À l’épicerie Price Choppers, à Plattsburgh, un contenant en plastique de deux litres de lait 2 % coûte 2,05 $. Au IGA, il en coûte plutôt 3,39 $; le yogourt Danone à la crème en paquet de 4 était à 2,09 $ au lieu de 2,99 $ en rabais au IGA. Quant au poulet entier acheté à Plattsburgh, il coûtait 5,97 $.
«Le prix est moins élevé aux États-Unis, car il n’y a pas de système de gestion de l’offre, mais c’est un choix de société», explique Dominic Arsenault, propriétaire du IGA de Coaticook.
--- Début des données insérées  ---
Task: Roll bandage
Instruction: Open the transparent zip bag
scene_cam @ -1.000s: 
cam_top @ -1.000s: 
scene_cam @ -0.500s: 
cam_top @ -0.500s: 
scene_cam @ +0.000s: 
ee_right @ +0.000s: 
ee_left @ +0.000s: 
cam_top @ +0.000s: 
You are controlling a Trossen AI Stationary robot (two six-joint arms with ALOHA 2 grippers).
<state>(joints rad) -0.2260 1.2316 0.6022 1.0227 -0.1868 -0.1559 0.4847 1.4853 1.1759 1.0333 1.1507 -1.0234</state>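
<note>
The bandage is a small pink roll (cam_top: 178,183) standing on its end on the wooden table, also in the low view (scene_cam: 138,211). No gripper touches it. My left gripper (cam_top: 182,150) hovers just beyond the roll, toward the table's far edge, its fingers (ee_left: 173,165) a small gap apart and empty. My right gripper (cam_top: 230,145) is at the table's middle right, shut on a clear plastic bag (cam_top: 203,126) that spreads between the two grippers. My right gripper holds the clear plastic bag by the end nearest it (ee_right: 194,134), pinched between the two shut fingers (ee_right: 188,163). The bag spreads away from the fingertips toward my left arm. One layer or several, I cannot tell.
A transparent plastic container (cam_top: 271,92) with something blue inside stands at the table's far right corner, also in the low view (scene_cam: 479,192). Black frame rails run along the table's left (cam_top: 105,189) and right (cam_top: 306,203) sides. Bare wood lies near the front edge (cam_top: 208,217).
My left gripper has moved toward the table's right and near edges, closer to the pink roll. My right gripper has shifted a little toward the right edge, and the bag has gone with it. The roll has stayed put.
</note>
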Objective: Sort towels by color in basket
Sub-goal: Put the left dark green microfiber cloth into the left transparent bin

Au Québec, c’est l’État qui fixe le prix minimum et maximum, à travers la Régie des marchés agricoles et alimentaires du Québec (RMAAQ).
«Le prix minimum assure qu’il n’y a pas de guerre de prix à la baisse au détriment des petits marchands, tandis que le prix maximum assure les consommateurs d’avoir un prix raisonnable», indique Marc Nepveu, secrétaire de la RMAAQ.